• Brief: Your answer should hold all lines of the entries that include the word "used".

• Records for the task:
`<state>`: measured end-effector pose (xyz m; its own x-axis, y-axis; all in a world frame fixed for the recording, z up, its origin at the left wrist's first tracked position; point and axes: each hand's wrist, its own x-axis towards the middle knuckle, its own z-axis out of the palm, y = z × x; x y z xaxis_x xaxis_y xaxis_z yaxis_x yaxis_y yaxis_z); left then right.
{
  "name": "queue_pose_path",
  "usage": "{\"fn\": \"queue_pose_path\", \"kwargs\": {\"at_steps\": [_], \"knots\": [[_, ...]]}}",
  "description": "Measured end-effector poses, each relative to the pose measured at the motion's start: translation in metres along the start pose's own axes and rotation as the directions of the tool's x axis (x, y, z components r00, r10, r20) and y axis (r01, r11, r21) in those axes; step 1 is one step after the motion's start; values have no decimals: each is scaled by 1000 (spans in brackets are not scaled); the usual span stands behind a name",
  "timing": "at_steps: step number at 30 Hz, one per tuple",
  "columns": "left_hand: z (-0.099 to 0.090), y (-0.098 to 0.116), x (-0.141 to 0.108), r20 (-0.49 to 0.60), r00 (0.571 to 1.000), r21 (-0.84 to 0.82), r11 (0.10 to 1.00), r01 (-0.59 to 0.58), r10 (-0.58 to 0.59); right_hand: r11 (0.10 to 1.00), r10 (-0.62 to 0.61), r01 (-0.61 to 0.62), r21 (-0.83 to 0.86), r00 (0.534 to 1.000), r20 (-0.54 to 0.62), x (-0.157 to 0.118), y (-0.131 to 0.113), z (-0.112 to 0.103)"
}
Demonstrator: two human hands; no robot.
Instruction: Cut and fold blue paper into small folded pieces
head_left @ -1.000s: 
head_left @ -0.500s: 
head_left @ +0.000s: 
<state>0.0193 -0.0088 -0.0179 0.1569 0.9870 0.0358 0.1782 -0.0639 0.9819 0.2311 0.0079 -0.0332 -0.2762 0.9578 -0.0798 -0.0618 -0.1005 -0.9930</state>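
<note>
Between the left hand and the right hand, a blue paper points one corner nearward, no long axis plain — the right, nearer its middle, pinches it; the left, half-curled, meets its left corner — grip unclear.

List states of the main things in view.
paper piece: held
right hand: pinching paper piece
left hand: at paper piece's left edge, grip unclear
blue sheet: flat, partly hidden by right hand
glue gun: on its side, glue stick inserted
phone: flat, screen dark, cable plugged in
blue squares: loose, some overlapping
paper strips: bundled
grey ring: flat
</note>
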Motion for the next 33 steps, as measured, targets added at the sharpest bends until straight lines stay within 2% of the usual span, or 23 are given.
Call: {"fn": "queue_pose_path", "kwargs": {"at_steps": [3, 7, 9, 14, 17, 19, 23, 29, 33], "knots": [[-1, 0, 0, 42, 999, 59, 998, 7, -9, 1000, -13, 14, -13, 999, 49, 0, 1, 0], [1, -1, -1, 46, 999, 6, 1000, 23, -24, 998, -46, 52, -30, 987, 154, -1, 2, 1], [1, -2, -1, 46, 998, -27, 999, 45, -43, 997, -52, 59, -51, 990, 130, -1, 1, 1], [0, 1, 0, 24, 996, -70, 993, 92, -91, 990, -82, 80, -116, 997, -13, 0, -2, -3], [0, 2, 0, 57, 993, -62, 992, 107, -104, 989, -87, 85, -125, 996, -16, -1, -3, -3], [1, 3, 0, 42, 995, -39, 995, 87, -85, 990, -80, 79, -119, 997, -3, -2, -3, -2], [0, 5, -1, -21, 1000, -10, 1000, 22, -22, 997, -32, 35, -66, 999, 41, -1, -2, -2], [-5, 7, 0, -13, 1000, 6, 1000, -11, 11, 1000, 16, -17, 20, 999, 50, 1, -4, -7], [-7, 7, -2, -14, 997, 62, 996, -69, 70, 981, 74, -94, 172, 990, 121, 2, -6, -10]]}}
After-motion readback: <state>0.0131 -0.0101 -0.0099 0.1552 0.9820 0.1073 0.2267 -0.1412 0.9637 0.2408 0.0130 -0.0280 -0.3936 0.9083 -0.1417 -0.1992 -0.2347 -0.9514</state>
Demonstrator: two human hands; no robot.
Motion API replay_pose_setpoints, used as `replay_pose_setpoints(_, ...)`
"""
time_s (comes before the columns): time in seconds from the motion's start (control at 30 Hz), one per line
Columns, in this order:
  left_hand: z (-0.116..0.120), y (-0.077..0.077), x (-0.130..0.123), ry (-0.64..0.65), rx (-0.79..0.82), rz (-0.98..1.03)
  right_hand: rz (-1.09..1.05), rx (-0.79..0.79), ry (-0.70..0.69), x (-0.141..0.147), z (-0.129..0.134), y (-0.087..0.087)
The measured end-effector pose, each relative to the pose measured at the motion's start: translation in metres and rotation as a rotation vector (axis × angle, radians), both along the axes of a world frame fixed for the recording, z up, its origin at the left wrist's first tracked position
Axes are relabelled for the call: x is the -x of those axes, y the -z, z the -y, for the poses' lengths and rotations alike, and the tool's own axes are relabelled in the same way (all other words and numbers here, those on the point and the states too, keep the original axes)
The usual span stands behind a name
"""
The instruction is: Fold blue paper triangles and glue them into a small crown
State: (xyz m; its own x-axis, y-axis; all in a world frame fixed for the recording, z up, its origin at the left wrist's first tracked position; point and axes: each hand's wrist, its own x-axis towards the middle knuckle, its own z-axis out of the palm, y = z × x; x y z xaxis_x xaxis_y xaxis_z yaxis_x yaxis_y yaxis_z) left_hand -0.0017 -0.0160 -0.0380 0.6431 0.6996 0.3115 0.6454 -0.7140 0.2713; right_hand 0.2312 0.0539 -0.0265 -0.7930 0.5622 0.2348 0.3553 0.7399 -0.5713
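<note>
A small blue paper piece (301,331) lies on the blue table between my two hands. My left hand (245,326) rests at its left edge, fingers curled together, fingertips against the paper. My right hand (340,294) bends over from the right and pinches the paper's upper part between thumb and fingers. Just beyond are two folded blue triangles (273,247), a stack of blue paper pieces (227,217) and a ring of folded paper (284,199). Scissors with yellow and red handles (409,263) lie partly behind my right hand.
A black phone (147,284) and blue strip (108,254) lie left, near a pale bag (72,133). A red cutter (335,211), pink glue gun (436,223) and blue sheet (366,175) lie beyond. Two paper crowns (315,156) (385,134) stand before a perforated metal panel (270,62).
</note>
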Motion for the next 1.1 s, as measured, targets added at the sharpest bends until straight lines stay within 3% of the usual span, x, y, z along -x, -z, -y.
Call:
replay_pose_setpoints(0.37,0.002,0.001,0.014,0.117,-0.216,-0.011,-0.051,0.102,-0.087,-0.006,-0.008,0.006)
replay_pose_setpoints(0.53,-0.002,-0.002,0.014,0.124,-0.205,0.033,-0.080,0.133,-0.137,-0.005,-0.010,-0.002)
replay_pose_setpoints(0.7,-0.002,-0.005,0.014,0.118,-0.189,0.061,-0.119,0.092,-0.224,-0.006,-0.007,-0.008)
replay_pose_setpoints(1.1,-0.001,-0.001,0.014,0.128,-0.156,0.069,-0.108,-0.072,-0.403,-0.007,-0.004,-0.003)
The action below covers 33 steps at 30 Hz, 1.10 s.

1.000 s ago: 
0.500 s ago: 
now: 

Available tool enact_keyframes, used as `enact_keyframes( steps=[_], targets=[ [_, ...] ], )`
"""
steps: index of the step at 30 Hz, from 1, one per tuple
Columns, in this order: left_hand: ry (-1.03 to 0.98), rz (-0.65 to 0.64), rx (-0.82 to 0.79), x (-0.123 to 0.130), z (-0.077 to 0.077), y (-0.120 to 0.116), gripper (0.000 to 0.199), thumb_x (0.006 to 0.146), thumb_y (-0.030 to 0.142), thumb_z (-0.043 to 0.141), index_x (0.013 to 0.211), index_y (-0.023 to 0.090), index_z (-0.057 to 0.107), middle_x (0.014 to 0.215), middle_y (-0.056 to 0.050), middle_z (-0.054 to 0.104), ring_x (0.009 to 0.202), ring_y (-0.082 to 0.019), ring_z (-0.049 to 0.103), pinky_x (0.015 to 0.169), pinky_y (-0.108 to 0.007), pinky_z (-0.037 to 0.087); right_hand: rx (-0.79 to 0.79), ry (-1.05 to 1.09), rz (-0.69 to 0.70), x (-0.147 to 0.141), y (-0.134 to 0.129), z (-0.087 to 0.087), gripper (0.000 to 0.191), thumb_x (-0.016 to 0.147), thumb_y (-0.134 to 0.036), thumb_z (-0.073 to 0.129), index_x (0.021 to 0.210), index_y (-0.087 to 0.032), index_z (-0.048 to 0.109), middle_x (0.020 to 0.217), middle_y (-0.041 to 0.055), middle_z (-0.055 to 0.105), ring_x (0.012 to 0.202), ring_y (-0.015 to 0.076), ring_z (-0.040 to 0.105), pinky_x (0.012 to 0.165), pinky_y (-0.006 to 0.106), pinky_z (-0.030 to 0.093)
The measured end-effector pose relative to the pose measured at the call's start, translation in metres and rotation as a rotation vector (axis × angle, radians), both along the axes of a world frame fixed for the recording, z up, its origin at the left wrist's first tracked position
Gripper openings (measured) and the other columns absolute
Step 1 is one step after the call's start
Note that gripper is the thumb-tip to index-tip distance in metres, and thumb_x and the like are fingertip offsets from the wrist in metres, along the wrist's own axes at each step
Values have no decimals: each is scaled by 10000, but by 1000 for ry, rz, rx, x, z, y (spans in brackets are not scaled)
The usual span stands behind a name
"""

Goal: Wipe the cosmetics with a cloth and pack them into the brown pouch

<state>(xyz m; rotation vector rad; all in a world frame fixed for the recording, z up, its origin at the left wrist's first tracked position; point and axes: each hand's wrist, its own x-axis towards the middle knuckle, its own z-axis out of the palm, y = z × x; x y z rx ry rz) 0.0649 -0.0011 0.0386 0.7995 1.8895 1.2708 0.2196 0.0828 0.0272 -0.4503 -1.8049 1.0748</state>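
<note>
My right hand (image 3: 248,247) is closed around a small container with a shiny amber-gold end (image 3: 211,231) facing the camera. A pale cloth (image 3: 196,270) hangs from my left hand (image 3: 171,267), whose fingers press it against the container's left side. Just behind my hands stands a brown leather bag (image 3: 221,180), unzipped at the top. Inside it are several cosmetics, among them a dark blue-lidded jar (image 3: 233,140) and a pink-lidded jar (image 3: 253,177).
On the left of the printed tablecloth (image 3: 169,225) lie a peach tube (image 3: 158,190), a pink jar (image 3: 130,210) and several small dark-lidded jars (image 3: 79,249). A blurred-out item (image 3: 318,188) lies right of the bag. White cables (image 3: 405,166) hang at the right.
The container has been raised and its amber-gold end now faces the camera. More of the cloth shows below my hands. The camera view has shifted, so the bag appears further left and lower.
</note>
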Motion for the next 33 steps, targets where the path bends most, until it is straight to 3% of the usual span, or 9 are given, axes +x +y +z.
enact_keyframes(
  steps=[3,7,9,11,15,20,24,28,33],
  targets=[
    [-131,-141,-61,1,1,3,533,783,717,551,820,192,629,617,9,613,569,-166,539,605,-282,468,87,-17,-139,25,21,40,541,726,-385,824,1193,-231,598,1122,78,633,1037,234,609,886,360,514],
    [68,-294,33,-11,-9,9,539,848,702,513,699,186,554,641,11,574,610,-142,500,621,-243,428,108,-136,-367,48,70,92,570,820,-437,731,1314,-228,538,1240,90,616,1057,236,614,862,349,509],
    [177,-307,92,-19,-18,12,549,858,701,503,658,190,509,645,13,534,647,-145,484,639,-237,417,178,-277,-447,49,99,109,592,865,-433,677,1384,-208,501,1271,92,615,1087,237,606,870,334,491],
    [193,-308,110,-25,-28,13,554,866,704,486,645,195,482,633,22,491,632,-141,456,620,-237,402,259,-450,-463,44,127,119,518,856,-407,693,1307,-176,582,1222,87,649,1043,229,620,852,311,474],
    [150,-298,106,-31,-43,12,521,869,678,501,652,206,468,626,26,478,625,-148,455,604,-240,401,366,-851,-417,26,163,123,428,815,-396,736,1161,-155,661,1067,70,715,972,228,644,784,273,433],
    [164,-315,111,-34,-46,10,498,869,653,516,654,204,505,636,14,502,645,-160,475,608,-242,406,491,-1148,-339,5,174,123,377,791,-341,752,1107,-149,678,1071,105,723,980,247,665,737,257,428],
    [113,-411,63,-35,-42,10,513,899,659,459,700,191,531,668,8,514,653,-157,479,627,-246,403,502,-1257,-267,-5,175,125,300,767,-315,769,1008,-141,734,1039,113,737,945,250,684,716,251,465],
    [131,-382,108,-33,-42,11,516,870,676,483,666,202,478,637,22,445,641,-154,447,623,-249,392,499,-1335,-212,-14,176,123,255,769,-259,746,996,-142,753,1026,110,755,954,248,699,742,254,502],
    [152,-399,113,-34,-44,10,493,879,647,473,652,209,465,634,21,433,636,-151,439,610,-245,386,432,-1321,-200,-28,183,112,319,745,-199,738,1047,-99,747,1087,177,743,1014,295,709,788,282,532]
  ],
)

• Solved exercise:
Motion API replay_pose_setpoints, used as `replay_pose_setpoints(_, ...)`
Available tool enact_keyframes, used as `enact_keyframes( steps=[_], targets=[ [_, ...] ], )`

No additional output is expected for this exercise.